Task details — Using the listing below, report all lines holding the word "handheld".

Records shown —

⟨

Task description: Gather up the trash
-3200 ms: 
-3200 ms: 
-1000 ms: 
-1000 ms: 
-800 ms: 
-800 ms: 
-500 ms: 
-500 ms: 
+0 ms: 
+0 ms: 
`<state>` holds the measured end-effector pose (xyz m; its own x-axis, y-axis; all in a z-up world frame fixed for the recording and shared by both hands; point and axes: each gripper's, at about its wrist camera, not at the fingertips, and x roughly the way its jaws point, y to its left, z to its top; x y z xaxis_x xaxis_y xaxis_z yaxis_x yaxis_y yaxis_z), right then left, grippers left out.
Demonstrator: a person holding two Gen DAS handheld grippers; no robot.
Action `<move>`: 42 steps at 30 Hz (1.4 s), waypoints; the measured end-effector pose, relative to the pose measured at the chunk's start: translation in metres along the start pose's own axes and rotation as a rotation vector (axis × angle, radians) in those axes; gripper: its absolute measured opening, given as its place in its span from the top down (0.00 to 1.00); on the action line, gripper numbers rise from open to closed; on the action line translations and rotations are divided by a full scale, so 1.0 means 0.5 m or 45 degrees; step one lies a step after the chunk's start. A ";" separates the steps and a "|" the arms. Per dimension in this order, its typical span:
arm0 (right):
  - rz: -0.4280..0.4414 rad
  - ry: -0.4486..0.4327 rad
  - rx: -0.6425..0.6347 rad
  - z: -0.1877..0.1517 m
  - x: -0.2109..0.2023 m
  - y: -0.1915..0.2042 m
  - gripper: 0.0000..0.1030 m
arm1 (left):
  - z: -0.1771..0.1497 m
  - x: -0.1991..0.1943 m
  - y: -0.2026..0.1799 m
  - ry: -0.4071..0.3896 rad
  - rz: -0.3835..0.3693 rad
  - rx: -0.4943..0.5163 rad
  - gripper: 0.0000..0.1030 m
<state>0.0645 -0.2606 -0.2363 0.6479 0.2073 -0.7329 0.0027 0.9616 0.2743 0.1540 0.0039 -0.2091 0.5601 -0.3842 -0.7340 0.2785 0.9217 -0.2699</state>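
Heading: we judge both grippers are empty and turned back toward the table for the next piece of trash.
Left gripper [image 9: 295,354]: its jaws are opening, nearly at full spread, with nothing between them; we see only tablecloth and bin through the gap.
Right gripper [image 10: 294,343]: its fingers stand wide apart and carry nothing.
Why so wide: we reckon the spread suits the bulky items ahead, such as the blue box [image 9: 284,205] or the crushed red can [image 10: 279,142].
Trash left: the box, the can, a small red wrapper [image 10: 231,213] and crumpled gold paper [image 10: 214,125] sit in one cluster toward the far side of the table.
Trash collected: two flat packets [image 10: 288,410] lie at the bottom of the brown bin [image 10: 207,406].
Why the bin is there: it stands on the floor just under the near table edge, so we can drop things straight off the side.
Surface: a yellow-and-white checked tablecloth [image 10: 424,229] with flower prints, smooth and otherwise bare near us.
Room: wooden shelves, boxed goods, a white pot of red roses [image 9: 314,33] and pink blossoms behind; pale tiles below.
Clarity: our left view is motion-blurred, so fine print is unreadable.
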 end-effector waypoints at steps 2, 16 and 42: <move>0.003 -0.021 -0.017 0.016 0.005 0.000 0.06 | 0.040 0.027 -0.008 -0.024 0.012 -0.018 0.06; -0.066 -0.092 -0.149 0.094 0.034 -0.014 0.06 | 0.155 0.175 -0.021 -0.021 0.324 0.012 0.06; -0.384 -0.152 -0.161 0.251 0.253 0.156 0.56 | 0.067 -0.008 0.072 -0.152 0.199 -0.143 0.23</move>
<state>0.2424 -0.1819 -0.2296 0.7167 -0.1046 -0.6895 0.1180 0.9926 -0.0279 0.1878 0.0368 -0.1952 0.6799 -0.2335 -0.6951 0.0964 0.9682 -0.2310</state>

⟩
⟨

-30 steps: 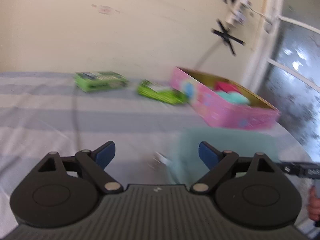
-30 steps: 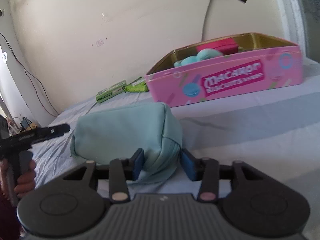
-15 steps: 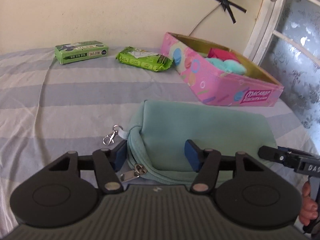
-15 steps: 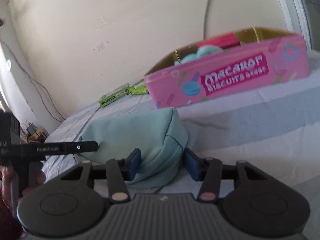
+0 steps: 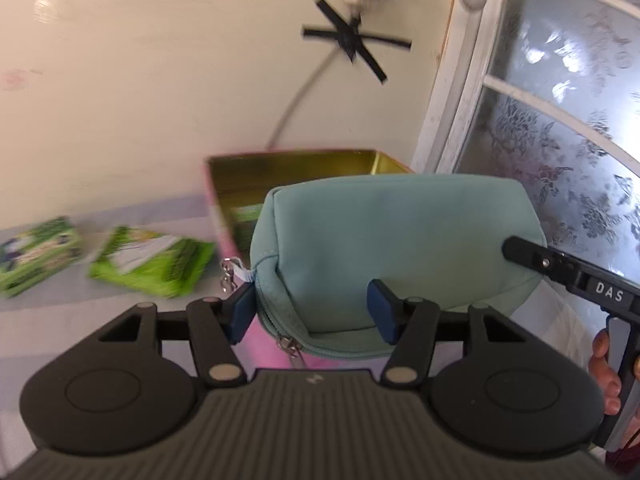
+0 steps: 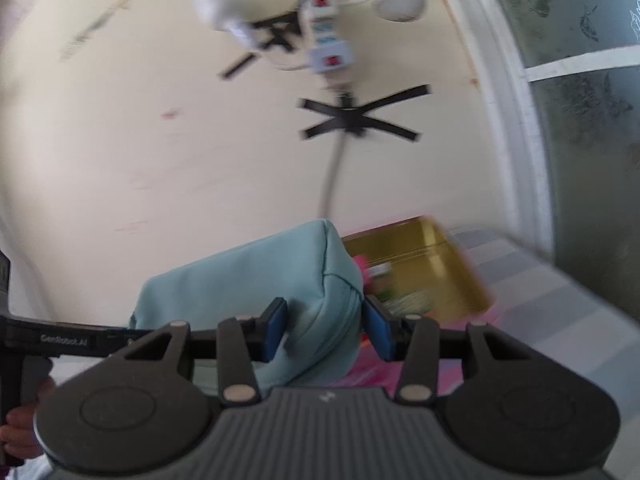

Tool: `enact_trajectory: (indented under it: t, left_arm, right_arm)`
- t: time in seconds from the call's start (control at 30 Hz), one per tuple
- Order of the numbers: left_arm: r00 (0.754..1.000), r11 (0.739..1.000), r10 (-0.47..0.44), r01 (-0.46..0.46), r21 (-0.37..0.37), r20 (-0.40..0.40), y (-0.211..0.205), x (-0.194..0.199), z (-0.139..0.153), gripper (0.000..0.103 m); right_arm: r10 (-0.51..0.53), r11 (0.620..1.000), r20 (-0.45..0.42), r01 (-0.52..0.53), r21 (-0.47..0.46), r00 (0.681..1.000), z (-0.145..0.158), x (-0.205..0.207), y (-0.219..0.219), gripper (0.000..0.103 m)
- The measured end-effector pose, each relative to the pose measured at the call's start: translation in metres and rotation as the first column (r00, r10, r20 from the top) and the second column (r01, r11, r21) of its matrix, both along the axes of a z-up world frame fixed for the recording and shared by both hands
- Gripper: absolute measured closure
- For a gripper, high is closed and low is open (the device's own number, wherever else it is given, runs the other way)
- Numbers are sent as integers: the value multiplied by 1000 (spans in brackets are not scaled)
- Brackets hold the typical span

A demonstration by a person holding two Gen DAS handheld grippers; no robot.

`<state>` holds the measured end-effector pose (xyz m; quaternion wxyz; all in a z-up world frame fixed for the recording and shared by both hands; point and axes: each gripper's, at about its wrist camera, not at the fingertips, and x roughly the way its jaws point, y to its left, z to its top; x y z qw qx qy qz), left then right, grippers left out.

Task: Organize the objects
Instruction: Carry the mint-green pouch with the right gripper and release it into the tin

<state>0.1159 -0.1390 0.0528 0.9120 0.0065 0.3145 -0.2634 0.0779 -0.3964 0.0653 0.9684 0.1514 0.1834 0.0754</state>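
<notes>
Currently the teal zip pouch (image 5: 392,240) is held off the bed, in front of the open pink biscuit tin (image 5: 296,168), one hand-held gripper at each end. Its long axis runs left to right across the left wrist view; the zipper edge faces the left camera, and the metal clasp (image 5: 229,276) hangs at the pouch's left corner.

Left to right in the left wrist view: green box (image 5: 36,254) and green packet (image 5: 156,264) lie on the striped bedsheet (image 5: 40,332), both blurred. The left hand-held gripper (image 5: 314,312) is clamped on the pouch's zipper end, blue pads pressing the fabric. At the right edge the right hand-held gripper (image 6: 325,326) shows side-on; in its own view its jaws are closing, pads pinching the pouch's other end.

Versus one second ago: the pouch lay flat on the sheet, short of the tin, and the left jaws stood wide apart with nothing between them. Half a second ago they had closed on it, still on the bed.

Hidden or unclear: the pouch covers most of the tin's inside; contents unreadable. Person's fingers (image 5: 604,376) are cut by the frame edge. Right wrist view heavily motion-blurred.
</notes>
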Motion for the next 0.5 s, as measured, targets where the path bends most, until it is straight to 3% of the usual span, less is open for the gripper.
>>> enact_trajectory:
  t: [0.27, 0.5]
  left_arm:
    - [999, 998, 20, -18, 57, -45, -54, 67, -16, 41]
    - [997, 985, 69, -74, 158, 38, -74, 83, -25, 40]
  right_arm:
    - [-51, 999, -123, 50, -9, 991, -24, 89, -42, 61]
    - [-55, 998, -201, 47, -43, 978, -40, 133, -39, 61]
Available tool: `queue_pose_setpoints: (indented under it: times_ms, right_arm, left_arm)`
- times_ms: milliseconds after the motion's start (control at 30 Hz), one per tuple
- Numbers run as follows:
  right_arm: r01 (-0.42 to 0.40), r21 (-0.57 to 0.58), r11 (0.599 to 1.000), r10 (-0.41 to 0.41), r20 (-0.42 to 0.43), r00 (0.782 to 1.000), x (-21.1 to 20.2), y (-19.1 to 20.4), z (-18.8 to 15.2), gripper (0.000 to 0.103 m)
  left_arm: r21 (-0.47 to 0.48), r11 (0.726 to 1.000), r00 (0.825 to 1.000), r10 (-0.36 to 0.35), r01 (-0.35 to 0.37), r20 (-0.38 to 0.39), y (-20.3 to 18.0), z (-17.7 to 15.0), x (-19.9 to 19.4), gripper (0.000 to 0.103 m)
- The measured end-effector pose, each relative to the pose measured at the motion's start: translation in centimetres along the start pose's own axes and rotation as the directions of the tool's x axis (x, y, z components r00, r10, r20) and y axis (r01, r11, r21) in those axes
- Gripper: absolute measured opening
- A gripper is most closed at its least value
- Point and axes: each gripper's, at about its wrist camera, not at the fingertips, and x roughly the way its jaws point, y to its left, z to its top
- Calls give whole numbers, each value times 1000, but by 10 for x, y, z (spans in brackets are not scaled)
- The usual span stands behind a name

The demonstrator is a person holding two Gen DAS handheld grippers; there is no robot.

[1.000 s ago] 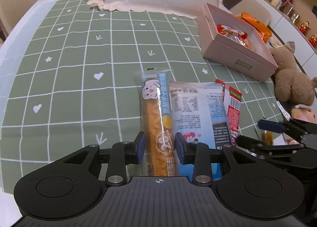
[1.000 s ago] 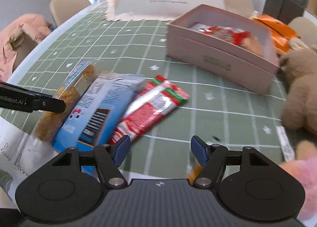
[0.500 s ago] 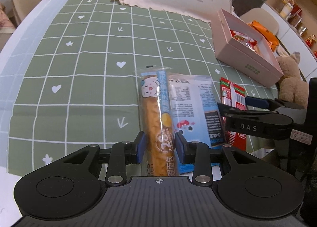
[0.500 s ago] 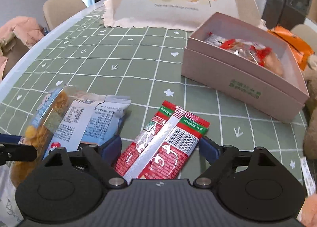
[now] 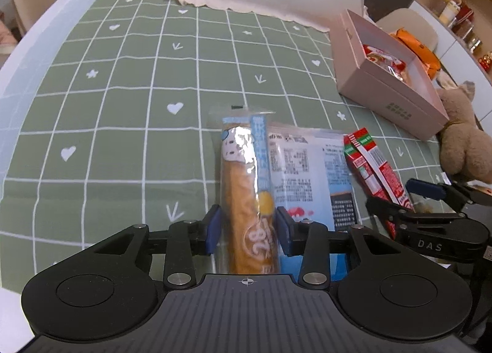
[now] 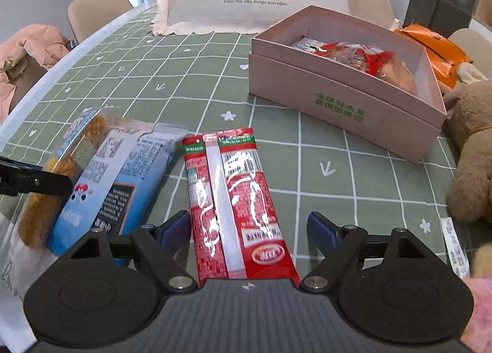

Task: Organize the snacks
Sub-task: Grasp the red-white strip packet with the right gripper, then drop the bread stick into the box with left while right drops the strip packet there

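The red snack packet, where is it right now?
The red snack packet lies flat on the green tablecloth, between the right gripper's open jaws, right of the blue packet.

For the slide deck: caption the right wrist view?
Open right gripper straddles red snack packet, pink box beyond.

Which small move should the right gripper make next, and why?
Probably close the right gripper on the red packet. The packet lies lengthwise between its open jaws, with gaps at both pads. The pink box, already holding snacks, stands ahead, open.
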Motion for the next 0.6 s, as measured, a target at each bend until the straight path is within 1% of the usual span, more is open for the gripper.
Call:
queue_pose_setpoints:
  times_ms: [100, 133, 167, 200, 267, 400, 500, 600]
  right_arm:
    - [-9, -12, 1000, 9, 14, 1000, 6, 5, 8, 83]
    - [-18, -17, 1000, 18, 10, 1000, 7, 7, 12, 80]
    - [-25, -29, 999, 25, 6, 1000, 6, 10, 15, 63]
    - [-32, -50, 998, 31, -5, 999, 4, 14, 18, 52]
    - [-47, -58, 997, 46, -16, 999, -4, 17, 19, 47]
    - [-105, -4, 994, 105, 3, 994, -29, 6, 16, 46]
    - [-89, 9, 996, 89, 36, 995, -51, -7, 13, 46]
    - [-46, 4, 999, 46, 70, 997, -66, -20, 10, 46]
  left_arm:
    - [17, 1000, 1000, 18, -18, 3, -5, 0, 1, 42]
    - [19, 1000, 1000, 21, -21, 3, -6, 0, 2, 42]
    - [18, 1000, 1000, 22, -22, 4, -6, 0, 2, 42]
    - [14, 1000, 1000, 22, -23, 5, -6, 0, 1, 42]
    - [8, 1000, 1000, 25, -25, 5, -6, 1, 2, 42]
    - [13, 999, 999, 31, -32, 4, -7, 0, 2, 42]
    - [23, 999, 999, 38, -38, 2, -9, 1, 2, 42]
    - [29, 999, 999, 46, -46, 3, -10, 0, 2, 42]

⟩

Answer box —
Demonstrator: a person holding two Gen DAS handheld grippers; no robot.
A demonstration by a person holding two Gen DAS handheld grippers; no robot.
The demonstrator is a person holding two Gen DAS handheld grippers; there is no robot.

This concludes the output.